Names and Indexing#
Names#
In R, it is not just variables that have names. We have seen that data frames can have column names, and it’s also possible to give them row names. In fact, any element in a vector or list can be given a name, and these names are accesible through a simple function.
# Naming a vector
x <- 1:5
names(x) # NULL
names(x) <- c("A","B","C","D","E")
names(x)
x
This is slightly different in a matrix or data.frame, where you can name the rows and columns.
# Naming rows and columns
df <- data.frame(1:3,4:6,7:9)
df
rownames(df)
colnames(df)
rownames(df) <- c("A","B","C")
colnames(df) <- c("X","Y","Z")
df
Indexing#
Sometimes you want to refer to only part of a vector, matrix or data.frame – perhaps a single column or even single item. This is called slicing and requires an understanding of how R indexes the elements in objects.
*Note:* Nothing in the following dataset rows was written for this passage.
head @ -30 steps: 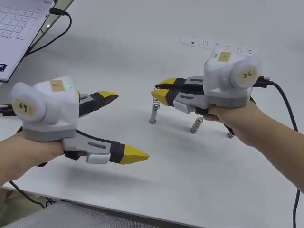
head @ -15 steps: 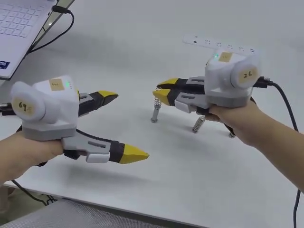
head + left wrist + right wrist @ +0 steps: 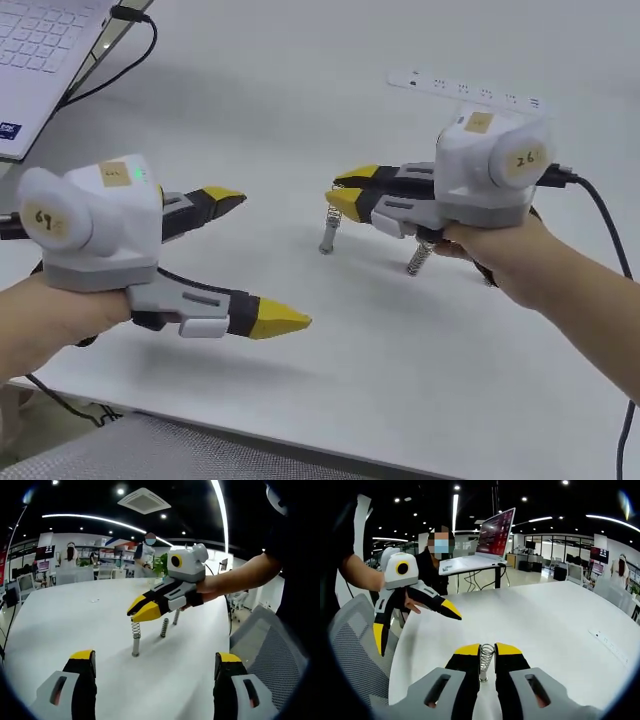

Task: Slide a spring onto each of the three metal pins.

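Observation:
Three thin metal pins stand on the white table point(image 3: 300, 110). My right gripper point(image 3: 344, 190) is shut on a spring point(image 3: 332, 216) around the upper part of the left pin point(image 3: 326, 240), whose lower part is bare. The right gripper view shows this spring point(image 3: 486, 654) pinched between the yellow fingertips point(image 3: 468, 650). A second pin carries a spring point(image 3: 419, 258) and stands under the right gripper's body; a third pin point(image 3: 487, 281) peeks out behind the hand. My left gripper point(image 3: 263, 258) hovers open and empty to the left, apart from the pins. In the left gripper view my left gripper point(image 3: 155, 657) faces the pin row point(image 3: 135, 636).
A laptop point(image 3: 40, 50) with a black cable point(image 3: 125, 55) sits at the far left. A white power strip point(image 3: 470, 92) lies at the back right. The right gripper's cable point(image 3: 603, 232) trails off right. A grey mesh chair point(image 3: 150, 450) is below the table's near edge.
The head camera has shifted slightly. The right gripper stays shut on the spring at the left pin, and the left gripper stays open at the left.

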`<state>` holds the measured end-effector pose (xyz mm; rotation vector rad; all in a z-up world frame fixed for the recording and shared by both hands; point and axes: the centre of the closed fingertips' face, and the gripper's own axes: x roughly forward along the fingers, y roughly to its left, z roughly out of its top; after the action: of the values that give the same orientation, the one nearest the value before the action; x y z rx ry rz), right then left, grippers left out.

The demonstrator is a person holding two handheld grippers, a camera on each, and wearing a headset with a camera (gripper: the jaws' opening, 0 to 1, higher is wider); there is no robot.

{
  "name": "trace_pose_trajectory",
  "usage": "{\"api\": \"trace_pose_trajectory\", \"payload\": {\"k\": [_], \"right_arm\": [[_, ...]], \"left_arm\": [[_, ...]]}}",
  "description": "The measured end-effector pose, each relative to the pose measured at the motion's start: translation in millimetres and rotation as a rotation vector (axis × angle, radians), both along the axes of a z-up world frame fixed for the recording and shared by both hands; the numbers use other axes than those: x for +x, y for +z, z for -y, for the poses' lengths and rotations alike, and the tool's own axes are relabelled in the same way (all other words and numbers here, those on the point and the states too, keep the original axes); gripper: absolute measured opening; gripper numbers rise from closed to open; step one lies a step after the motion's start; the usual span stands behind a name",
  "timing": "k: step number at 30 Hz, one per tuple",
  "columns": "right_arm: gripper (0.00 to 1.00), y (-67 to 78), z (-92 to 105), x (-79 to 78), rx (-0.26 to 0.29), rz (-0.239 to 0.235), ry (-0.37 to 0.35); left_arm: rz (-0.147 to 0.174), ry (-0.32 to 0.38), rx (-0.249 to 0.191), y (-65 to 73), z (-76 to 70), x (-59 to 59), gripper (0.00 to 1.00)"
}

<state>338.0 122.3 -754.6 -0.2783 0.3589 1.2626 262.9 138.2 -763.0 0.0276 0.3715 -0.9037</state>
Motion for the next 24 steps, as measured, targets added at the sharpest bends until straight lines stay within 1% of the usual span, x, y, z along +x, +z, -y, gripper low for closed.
{"api": "trace_pose_trajectory", "payload": {"k": [4, 15, 23, 24], "right_arm": [[0.08, -0.9, 0.0, -0.1, 0.002, 0.0, -0.001], [0.08, -8.0, 2.3, -1.8, -0.017, 0.011, 0.006], [0.08, -14.7, 1.3, -5.6, -0.057, 0.035, 0.031], [0.08, -16.0, 0.8, -6.2, -0.069, 0.047, 0.037]], "left_arm": [[0.0, 0.001, -0.004, 0.1, 0.4, -0.2, 0.96], [-0.001, -0.002, -0.001, -1.9, 1.0, 0.5, 0.96], [-0.004, -0.003, -0.001, -3.3, 1.7, -1.1, 0.96], [-0.004, -0.001, -0.001, -3.4, 1.5, -1.3, 0.96]]}}
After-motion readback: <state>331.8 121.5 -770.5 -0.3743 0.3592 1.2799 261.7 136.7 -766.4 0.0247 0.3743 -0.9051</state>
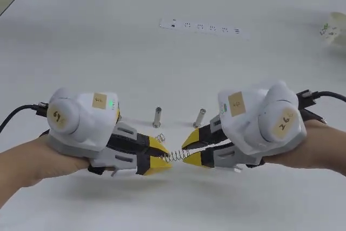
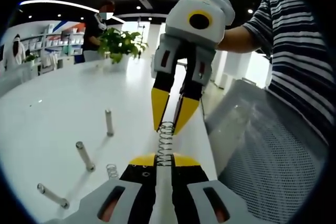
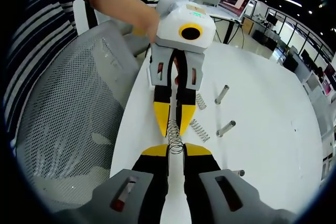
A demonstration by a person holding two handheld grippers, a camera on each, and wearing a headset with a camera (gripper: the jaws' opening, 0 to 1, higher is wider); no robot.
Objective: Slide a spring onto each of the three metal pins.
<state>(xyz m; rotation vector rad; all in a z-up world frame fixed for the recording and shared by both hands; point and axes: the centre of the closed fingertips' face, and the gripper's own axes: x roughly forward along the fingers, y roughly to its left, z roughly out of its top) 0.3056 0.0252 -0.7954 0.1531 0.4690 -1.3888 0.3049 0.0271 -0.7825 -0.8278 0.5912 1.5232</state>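
Note:
A thin spring (image 1: 177, 156) lies level between the two grippers, just above the table. My left gripper (image 1: 166, 158) is shut on its left end, and its own view has the spring (image 2: 165, 141) running out from the yellow tips (image 2: 164, 160). My right gripper (image 1: 185, 152) faces it tip to tip, open, with its jaws around the spring's other end (image 3: 175, 135). Two metal pins (image 1: 157, 117) (image 1: 199, 118) stand just behind the grippers. A third pin (image 2: 52, 196) lies on its side. Spare springs (image 3: 199, 129) (image 3: 200, 101) rest near the pins.
A white power strip (image 1: 204, 27) lies at the far middle of the white table (image 1: 108, 52). A grey mesh chair (image 2: 273, 150) stands close against the table's near edge. A person in a striped shirt (image 2: 294, 35) holds the grippers.

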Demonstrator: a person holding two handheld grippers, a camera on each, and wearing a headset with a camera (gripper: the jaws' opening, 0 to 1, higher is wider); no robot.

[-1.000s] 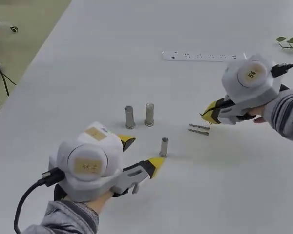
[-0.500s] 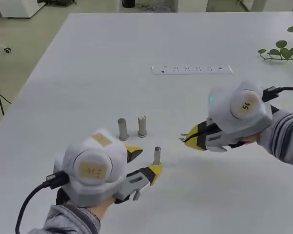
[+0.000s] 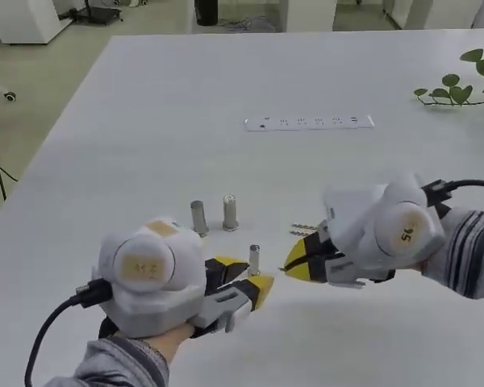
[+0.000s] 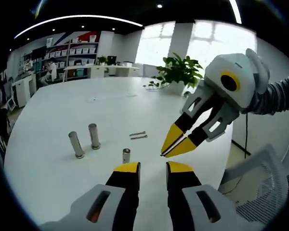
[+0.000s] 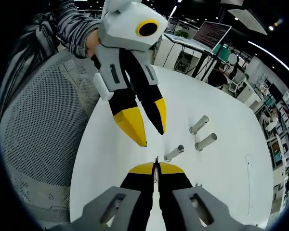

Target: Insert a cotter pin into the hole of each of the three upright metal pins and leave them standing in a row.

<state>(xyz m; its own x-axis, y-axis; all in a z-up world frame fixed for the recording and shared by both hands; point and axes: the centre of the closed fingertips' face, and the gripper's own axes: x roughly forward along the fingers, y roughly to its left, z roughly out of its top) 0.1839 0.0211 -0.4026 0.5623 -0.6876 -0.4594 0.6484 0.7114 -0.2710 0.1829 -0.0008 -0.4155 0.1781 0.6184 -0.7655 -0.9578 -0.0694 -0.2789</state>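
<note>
Cotter pin [image 5: 156, 174] pinched in the clenched right gripper [image 3: 290, 264].
It hangs at 3 o'clock of the nearest upright metal pin [image 3: 254, 260] on the tabletop [image 3: 226, 81]; two other pins [image 3: 198, 218] stand at 11 o'clock, spare cotter pins [image 3: 304, 230] at 1 o'clock, released left gripper [image 3: 252, 275] at 6 o'clock.

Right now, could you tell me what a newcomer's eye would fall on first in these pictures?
The yellow-tipped right tongs, shut on a thin cotter pin, point at the open left tongs by the nearest metal pin. Two more metal pins stand just behind, with two spare cotter pins lying to their right.
</note>
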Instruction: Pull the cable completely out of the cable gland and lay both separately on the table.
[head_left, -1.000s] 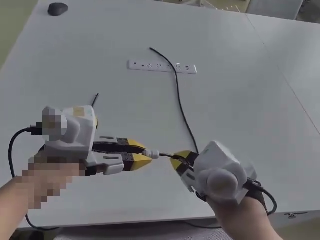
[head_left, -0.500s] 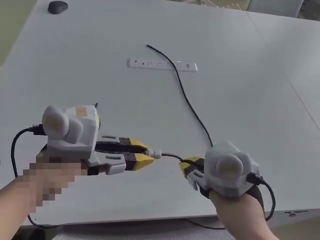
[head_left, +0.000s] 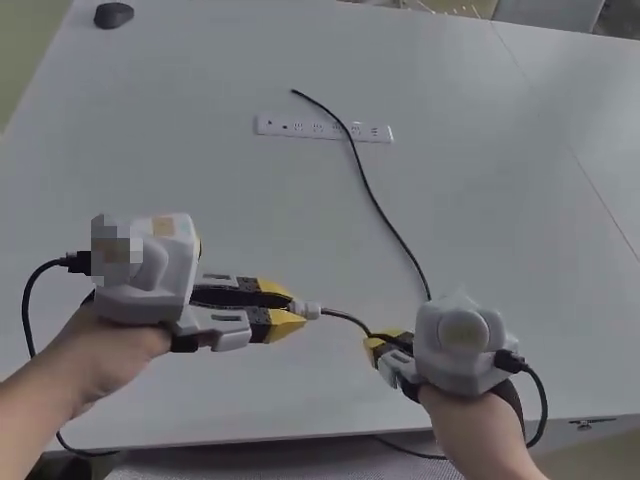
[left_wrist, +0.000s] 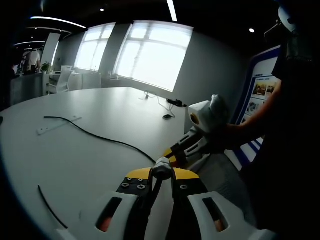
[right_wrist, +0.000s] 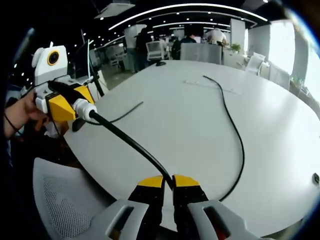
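The cable (head_left: 388, 222) is threaded through the cable gland (head_left: 306, 311), which is clenched at the tips of the fingers of the left gripper (head_left: 285, 312). A short span crosses to the right gripper (head_left: 376, 347), whose fingers are clamped on the cable itself. Beyond them it trails over the tabletop (head_left: 200, 190) toward a power strip (head_left: 322, 130). The step in hand looks like the pull itself, not yet finished. Next, the right gripper likely must draw farther from the left, or regrip just beside the gland, until the cable's end slips free.
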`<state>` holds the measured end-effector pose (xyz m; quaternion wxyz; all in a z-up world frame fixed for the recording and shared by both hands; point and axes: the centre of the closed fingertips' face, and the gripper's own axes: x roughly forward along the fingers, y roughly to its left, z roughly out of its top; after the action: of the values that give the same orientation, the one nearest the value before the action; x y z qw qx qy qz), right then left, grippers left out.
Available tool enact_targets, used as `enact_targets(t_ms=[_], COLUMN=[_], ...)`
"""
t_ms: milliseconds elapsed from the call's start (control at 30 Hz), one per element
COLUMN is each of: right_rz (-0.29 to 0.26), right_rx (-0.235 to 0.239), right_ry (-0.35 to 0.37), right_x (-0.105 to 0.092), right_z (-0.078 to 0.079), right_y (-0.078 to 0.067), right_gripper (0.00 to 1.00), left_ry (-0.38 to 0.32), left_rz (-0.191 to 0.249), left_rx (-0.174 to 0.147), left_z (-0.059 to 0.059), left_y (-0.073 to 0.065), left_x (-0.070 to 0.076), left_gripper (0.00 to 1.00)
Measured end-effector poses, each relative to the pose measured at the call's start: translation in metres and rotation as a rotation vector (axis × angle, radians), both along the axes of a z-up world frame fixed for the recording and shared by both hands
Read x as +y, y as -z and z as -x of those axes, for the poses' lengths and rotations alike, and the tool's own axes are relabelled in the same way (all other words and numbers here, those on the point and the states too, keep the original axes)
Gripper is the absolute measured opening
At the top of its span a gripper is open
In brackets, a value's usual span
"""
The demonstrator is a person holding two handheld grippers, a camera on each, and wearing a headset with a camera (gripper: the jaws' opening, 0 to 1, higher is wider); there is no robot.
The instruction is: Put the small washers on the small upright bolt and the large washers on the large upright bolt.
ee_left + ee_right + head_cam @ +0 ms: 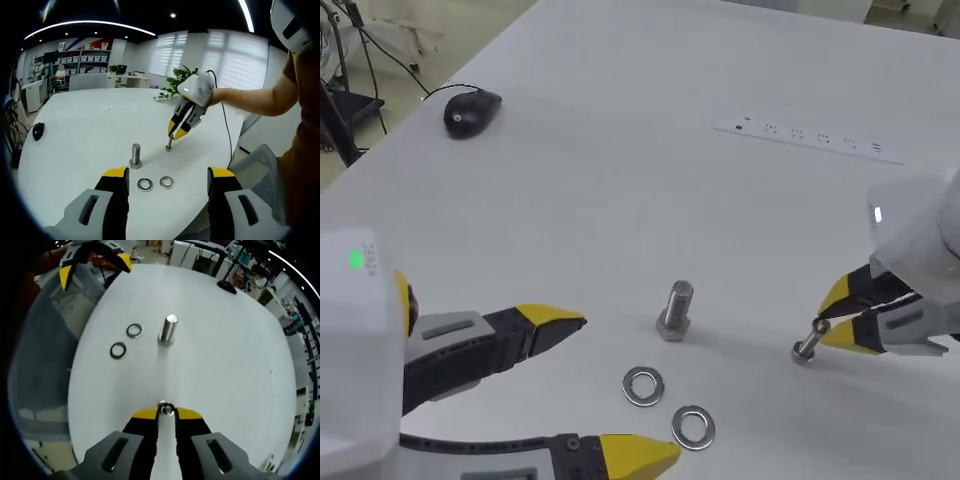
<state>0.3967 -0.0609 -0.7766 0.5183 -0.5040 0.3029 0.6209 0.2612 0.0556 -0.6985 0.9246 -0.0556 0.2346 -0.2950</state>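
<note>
White workbench (620, 200): large upright bolt (675, 310) near centre, one large washer (643, 386) and a second large washer (693, 427) flat just in front of it, small bolt (807, 343) standing well to its right. Right gripper (832, 325): jaws closed on a small washer (166, 410) at the small bolt's top. Left gripper (168, 174): jaws wide apart, holding nothing, near the large washers; computer mouse (472, 110) and power strip (810, 138) farther back.

The left tool (628, 386) is held low and level, its jaws spread wide apart, yellow tips forward; the right tool (823, 327) angles downward, its jaws pinched close on the top of the small bolt (806, 346); a bare forearm (250, 97) stretches out behind it.
</note>
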Motion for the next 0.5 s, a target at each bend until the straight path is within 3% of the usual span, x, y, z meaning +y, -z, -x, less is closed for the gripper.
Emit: enact_targets(t_ms=[500], right_rz=[0.015], right_rx=[0.018], right_ry=[0.016], right_x=[-0.002], right_z=[-0.005], right_y=[0.027], right_gripper=[0.13], left_ry=[-0.004], left_rz=[0.0], left_rx=[0.019], left_z=[0.0], left_y=[0.004], left_x=[0.0], left_gripper=[0.63])
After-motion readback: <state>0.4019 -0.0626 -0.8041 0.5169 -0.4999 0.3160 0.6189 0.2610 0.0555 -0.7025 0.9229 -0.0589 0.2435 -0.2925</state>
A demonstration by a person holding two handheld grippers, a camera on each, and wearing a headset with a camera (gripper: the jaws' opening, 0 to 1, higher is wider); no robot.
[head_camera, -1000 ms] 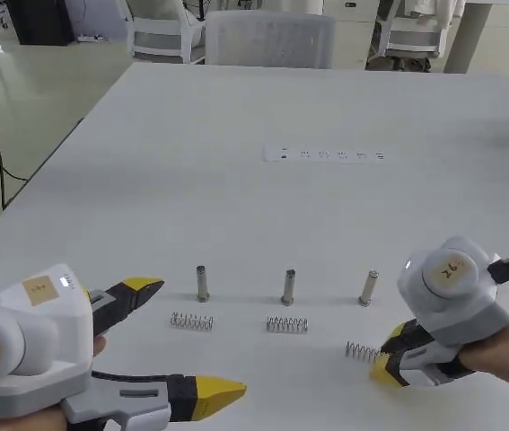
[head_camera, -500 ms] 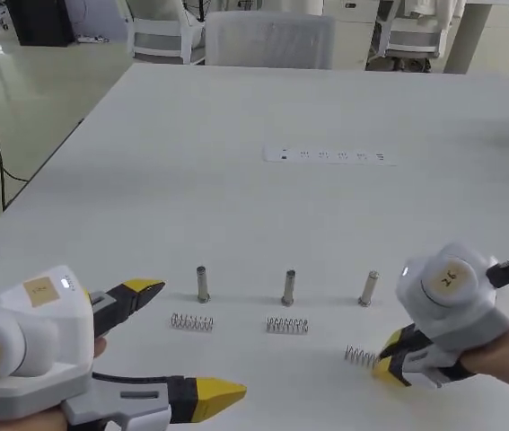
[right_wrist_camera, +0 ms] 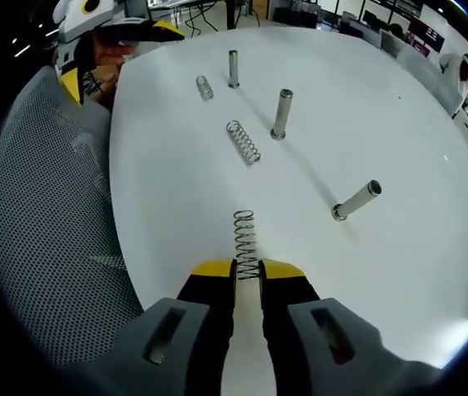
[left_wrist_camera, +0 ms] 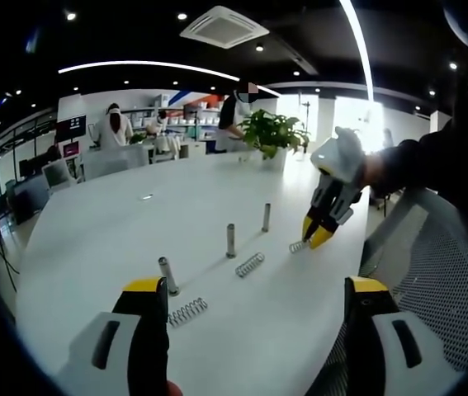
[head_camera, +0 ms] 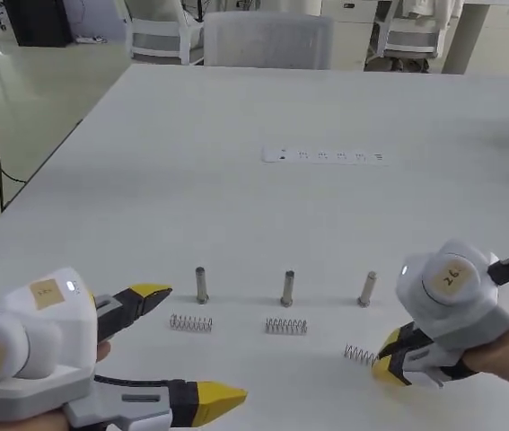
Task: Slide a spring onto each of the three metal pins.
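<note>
By the tabletop [head_camera: 236, 206] front edge, right gripper [right_wrist_camera: 248, 268] pinches a spring [right_wrist_camera: 244, 235]; lift slowly above closest pin [right_wrist_camera: 356, 200]; left gripper [left_wrist_camera: 255, 285] spread wide.

Open-plan office, by every sign: long white conference table [head_camera: 236, 126] with a power strip [head_camera: 321, 156] at its middle, grey mesh chairs [head_camera: 267, 40] at its far end, pale cabinets [head_camera: 348, 13] behind and a polished pale floor [head_camera: 39, 81] alongside. Overhead, a recessed air-conditioning cassette [left_wrist_camera: 224, 26], spotlights [left_wrist_camera: 182, 16] and curved light strips [left_wrist_camera: 151, 64]. Further back, a potted plant [left_wrist_camera: 271, 132], a dark screen [left_wrist_camera: 71, 126] and people [left_wrist_camera: 118, 128] among desks.
</note>
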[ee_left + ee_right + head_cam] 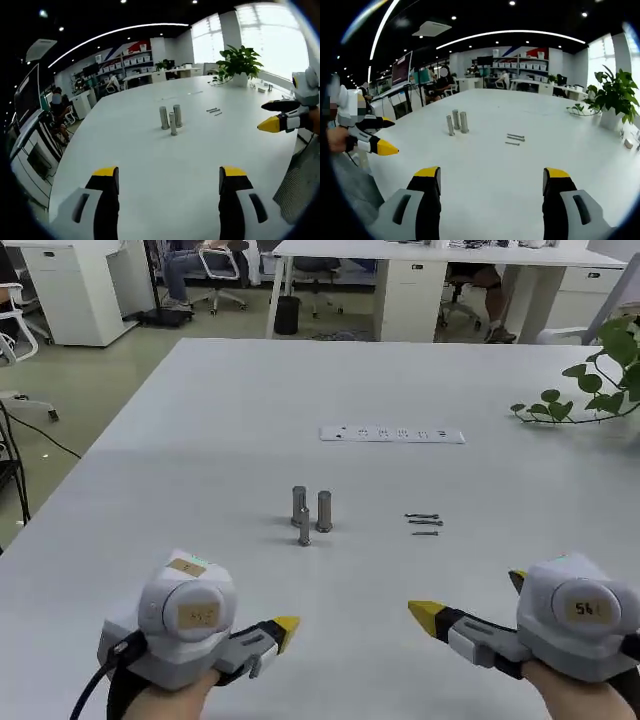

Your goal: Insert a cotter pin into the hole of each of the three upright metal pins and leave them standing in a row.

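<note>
Standing upright on the white table [150,490], the three metal pins [309,512] form a tight triangular cluster rather than a row. They sit on the person's side of the white power strip [392,434], roughly in line with its left end. None of their holes can be made out, and no pin has anything pushed through it as far as the head view shows.

The three cotter pins [424,524] lie flat, one beside the next in a small stack of parallel lines. They too are on the near side of the power strip, under its right half, and well apart from the metal pins.

The left gripper [169,172] hovers above the table much nearer the person than the power strip, off toward its left end. Its yellow-tipped jaws are spread wide with nothing between them. The right gripper [491,173] is just as far back from the strip, off toward its right end, jaws also spread wide and holding nothing. In the head view the two grippers' tips point inward toward each other, with bare table between them.

A leafy plant [600,380] reaches onto the table beyond the strip's right end.
</note>
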Demonstrator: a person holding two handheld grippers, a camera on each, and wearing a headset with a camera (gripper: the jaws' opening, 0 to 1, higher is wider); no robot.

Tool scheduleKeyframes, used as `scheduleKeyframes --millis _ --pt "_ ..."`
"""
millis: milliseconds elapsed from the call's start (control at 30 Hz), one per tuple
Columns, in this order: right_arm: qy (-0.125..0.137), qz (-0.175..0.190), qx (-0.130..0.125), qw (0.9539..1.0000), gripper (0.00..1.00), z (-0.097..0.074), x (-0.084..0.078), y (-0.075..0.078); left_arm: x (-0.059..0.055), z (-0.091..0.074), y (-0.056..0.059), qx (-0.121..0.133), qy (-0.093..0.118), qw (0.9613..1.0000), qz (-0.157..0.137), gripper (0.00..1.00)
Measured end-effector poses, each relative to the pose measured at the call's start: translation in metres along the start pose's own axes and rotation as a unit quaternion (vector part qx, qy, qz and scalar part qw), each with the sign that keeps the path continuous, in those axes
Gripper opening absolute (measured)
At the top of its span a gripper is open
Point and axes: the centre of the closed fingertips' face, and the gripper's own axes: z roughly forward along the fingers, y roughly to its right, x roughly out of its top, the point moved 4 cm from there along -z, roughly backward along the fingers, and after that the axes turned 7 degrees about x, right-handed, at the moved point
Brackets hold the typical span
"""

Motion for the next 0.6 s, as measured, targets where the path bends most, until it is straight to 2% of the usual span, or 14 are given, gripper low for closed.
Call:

For a vector, you can either reference an item by its position or name.
# Slicing a vector
x <- c("Chris","Field","Bioinformatician")
names(x) <- c("Name","Surname","Job")
x[1]
x["Name"]
For a matrix or data.frame, the same methods work for indexing the row or column of the object, or both. The convention is that first you give the row, then the column, separated by a comma, and if one is left blank it implies you want ‘all’ rows or columns. For this example we are going to load up a pre-made set of data that comes with R.
# Slicing a data.frame
data(swiss)
swiss[1,]
swiss[,1]
swiss[1,1]
swiss["Gruyere",]
swiss[,"Fertility"]
Finally there are two additional ways to access items in a list, or columns (only) of a data frame.
# Accessing a list item
l <- list(names=c("Anna", "Ben", "Chris"), scores=c(23, 31, 34))
l$names
l[[1]]
l[["names"]]
# The difference between single and double brackets for a list
l[1] # Produces a list of one item
l[1:2] # Produces a list of two items
l[[1]] # Produces a vector
l[[1:2]] # Produces a single item, the second entry in the first item in the list
# Accessing a column of a data frame
swiss$Fertility
swiss[[1]]
swiss[["Fertility"]]
You can also slice multiple items by giving a vector of numbers or names. Remember that R automatically translates the code n:m into a range of integers from n to m.
# Slicing a range
x[1:2]
swiss[1:3,]
swiss[4:5,1:3]
swiss[c("Aigle","Vevey"),c("Fertility","Catholic")]
Exercises#
Load the pre-made data set swiss
Look at the row and column names, then try to rename the columns
What happens if you give fewer names than there are columns?
Create a vector containing the numbers 1 to 10 and then create a vector containing the first ten square numbers
Slice the vector to check the value of the 7th square number
Returning to the swiss data set, extract the data for just Sion
Now extract only the Catholic data for the first ten places, and for just Sion
Finally use vectors to find the data on Examination and Education for Neuchatel and Sierre
Logical Slicing#
We have seen that we can give R a vector of numbers or names and it will slice out the corresponding data from a vector or data frame. We can actually go further than that and use a vector of logical values, TRUE or FALSE to determine which elements we want to slice out. Furthermore, we can write the vector as a variable ahead of time if we like.
# Slice using premade vectors
places <- c("Neuchatel","Sierre")
cols_of_interest <- c("Examination","Education")
data(swiss)
swiss[places,cols_of_interest]
# Slice using a logical
cols_of_interest <- c(FALSE, FALSE, TRUE, TRUE, FALSE, FALSE)
swiss[places,cols_of_interest]
Now the really clever bit is that we can generate a vector of logical values using the data itself, with any of the comparison functions such as >, <, ==.
# Logical slicing
isCatholic <- swiss$Catholic > 50
swiss[isCatholic,]
# Logical slicing without saving the vector ahead of time
swiss[swiss$Fertility < 50,]
Exercises#
Reload the swiss data set, in case you have edited it
Create a vector with the column names in alphabetical order and use it to ‘slice’ the table (we are really just rearranging!)
Slice the table to see just the places with an Agriculture score less than 50
Now, making sure to save the results into new variables, split the table into two based on whether a place has more or less than 50 in Catholic
In each table, look at the Catholic column data only, what do you notice about it?